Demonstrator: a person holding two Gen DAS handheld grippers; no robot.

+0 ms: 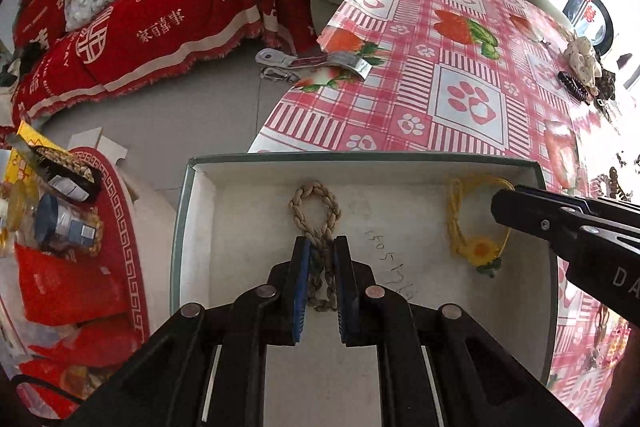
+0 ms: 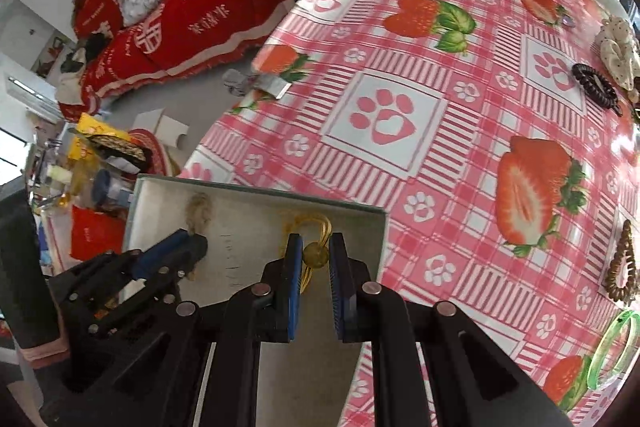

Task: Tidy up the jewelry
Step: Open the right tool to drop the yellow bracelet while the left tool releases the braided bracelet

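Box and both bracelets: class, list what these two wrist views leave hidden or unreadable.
- Left wrist view: braided bracelet, lower part covered by the left gripper.
- Same view: yellow bracelet, upper end behind the right gripper.
- Box: near wall hidden; handwriting illegible.

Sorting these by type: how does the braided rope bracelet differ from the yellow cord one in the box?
The beige rope bracelet is thick, braided and plain; the yellow cord bracelet is thin, with a sunflower charm. The left gripper is shut on the beige one, the right gripper on the yellow one, at a round amber bead. Both hang into the white box.
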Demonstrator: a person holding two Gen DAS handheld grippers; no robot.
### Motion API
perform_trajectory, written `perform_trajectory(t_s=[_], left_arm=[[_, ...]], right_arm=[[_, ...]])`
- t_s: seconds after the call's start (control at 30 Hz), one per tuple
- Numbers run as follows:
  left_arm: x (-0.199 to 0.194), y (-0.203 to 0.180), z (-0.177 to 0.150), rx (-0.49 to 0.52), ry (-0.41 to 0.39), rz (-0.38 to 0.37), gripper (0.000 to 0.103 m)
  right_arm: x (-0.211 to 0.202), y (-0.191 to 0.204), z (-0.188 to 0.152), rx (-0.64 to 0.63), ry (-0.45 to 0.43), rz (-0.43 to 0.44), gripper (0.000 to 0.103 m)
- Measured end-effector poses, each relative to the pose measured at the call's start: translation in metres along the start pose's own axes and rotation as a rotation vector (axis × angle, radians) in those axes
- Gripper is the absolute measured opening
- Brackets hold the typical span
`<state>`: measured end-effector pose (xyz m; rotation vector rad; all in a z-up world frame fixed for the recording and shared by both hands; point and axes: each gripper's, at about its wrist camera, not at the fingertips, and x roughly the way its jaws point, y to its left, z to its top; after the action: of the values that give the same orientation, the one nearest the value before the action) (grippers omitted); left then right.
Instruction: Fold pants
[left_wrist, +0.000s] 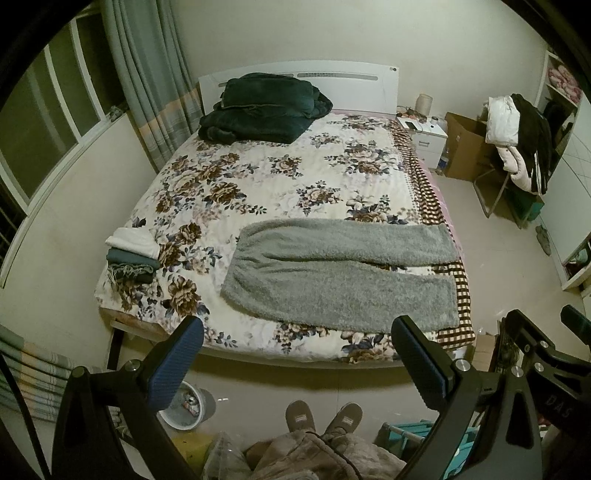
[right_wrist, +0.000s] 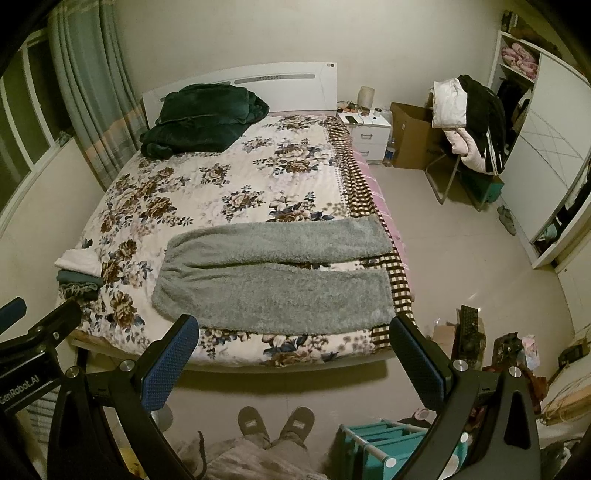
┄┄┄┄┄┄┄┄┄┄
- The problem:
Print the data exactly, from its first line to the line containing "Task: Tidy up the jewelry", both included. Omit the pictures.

- Response to this task:
Demonstrator: a person holding two Gen DAS handheld grippers; no robot.

+0 ms: 
+0 ms: 

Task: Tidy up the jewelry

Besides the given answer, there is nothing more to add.